According to a further embodiment of the method for detecting the intracellular tyrosine phosphorylation level, the step 2) is carried out by specifically using the method with the cell density of 2.5 × 10⁵Plating cells/mL, and culturing overnight; cell culture was performed for 1 hour with the addition of cell culture media of smoke condensates prepared separately under ISO and HCI suction conditions, respectively.

According to a further embodiment of the method for detecting the phosphorylation level of tyrosine in cells of the present invention, in the step 3), the goat serum is blocked at 37 ℃ for 30 minutes before the fluorescent-labeled phosphorylated antibody is added.

According to a further embodiment of the method for detecting the phosphorylation level of tyrosine in cells of the present invention, the step 3) is specifically: treated cells were washed three times with PBS for three minutes each; adding 70% ethanol solution for fixation, and standing overnight at 4 deg.C; after three washes with PBS, permeabilized for 10 minutes with PBS solution containing 1% triton-100, washed three times with PBS; adding a fluorescent labeled phosphorylation antibody, reacting for 1h at 37 ℃, adding pancreatin for digestion, and stopping digestion by using a culture medium; adding 1ml PBS solution, blowing and beating the bottom of the culture plate to make the cells fall off, centrifuging at 2500 rpm, repeating the operation for 3 times, and redispersing for determination by a flow cytometer.

According to the inventionIn a further embodiment of the method for detecting intracellular tyrosine phosphorylation level, the step 4) is specifically to detect the staining intensity of the fluorescent probe under 488nm and 530nm conditions by using a flow cytometer, carry out trichromatic fluorescence compensation before detection, set a gate by using CD45-PerCP/SSC during detection, separate abnormal cell groups from normal cell groups, and capture and analyze 1 × 10 per sample after the abnormal cell groups are circled out and set the gate⁴And (4) cells.

The detection method provided by the invention has the advantages of simple and convenient operation steps and short detection period, can complete detection only in a few hours, greatly shortens the detection period, is favorable for accelerating the progress of related research, and saves the time cost.
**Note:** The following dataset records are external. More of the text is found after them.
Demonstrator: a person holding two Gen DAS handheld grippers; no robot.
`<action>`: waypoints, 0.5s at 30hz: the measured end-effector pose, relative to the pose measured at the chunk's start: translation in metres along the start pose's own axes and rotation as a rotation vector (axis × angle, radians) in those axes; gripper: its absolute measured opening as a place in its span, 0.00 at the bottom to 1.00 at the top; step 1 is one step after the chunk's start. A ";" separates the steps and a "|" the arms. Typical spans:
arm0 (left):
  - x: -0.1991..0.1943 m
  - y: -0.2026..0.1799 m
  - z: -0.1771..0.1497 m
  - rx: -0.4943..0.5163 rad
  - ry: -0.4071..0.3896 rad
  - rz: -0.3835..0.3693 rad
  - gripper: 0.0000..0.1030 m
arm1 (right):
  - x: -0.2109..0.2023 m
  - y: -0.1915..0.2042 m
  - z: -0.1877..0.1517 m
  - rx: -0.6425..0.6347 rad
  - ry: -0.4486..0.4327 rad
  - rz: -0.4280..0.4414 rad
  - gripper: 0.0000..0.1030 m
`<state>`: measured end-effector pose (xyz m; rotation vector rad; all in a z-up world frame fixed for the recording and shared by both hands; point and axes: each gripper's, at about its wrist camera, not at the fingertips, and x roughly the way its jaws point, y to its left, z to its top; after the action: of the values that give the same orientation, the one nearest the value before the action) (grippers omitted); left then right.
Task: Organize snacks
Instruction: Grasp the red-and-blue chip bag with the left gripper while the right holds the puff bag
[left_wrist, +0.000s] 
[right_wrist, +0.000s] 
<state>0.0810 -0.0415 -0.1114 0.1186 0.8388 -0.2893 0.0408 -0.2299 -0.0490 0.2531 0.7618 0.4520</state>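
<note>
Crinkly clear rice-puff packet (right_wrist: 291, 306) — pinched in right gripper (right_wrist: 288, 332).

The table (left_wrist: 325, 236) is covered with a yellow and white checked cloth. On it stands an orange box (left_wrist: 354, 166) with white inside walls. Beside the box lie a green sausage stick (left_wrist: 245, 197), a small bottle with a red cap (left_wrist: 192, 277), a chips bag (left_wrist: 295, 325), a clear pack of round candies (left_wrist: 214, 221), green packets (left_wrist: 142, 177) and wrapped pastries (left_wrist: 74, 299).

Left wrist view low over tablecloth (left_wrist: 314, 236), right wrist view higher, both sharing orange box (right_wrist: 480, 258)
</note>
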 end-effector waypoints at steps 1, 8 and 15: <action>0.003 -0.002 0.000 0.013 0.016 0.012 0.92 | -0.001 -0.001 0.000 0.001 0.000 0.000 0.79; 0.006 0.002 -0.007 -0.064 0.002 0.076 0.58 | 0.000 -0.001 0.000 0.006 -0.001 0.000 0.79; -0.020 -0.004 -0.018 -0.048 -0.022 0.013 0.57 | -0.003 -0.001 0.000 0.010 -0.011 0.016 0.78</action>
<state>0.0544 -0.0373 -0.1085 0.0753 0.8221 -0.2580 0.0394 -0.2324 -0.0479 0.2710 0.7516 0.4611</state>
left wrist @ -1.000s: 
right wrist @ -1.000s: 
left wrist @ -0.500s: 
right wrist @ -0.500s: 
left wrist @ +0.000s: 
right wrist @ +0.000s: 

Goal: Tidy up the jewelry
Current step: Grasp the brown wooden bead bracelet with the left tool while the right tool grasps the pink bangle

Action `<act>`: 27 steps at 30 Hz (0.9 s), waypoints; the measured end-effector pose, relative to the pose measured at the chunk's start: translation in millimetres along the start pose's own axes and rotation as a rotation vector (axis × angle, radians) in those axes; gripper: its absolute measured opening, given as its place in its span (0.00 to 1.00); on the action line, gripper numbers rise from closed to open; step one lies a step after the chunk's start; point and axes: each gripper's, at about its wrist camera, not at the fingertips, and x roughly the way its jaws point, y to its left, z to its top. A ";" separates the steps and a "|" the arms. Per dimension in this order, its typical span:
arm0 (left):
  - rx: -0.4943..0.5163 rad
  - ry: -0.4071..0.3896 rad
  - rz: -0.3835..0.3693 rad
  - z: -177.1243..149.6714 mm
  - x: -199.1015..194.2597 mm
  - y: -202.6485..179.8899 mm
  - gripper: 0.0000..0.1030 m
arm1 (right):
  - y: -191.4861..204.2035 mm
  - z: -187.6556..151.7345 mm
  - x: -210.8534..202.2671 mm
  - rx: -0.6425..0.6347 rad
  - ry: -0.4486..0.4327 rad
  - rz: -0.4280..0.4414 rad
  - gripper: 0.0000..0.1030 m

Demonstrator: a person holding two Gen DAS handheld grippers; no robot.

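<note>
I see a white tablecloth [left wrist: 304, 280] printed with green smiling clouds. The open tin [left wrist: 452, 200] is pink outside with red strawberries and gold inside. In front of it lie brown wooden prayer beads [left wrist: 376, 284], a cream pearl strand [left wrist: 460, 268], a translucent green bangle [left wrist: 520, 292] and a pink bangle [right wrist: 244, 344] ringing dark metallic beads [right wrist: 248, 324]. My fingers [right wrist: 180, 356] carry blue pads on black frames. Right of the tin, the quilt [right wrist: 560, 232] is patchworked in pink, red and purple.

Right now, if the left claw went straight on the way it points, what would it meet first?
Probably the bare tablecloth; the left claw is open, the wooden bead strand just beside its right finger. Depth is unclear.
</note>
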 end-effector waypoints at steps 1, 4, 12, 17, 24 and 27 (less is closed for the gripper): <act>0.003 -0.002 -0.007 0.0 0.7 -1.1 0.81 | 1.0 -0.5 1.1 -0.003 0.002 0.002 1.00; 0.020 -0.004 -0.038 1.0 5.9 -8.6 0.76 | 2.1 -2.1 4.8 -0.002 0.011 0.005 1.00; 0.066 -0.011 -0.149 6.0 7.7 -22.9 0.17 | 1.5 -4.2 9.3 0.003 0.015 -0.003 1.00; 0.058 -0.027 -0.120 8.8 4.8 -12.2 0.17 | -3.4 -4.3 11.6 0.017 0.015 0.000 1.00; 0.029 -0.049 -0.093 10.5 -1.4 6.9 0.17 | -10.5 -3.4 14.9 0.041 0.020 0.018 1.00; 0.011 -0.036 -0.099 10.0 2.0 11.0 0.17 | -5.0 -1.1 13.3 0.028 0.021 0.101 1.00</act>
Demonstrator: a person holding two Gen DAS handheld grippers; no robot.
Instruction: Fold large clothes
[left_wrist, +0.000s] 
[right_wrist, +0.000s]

In one embodiment of the detection method, the phosphorylation tyrosine in the cell under different exposure conditions is further obtained by carrying out fluorescence labeling on the phosphorylation tyrosine in the cell by using a Cy3 labeled specific antibody, and observing the change of an intracellular fluorescence signal in real time by using a laser confocal microscope to realize monitoring in the phosphorylation process.

Drawings

FIG. 1 is a graph showing intracellular tyrosine phosphorylation levels under stimulation by different concentrations of smoke condensate obtained by flow cytometry for different aspiration modes.

FIG. 2 shows typical cell morphology of KB oral cell line (485 nm in the upper panel and 505nm in the lower panel).

FIG. 3 is a visual measurement of intracellular tyrosine phosphorylation levels after exposure of smoke condensate prepared in the deep draw Canada mode (condensate concentration 40 μ g/mL, upper panel CY3 detector, lower panel CY5 detector).

FIG. 4 is a visual measurement of intracellular tyrosine phosphorylation levels following exposure to smoke condensate prepared in ISO aspirate mode (condensate concentration 40 μ g/mL, upper panel CY3 detector, lower panel CY5 detector).

FIG. 5 is a visual measurement of intracellular tyrosine phosphorylation levels after exposure of smoke condensate prepared in the deep draw Canada mode (condensate concentration 80 μ g/mL, upper panel CY3 detector, lower panel CY5 detector).

FIG. 6 is a visual measurement of intracellular tyrosine phosphorylation levels following exposure to smoke condensate prepared in ISO suction mode (condensate concentration 80 μ g/mL, top panel CY3 detector, bottom panel CY5 detector).

Detailed Description

The technical solution of the present invention will be further explained with reference to the accompanying drawings and specific embodiments. Unless otherwise indicated, the drugs, reagents, and instruments used in the following examples are commercially available.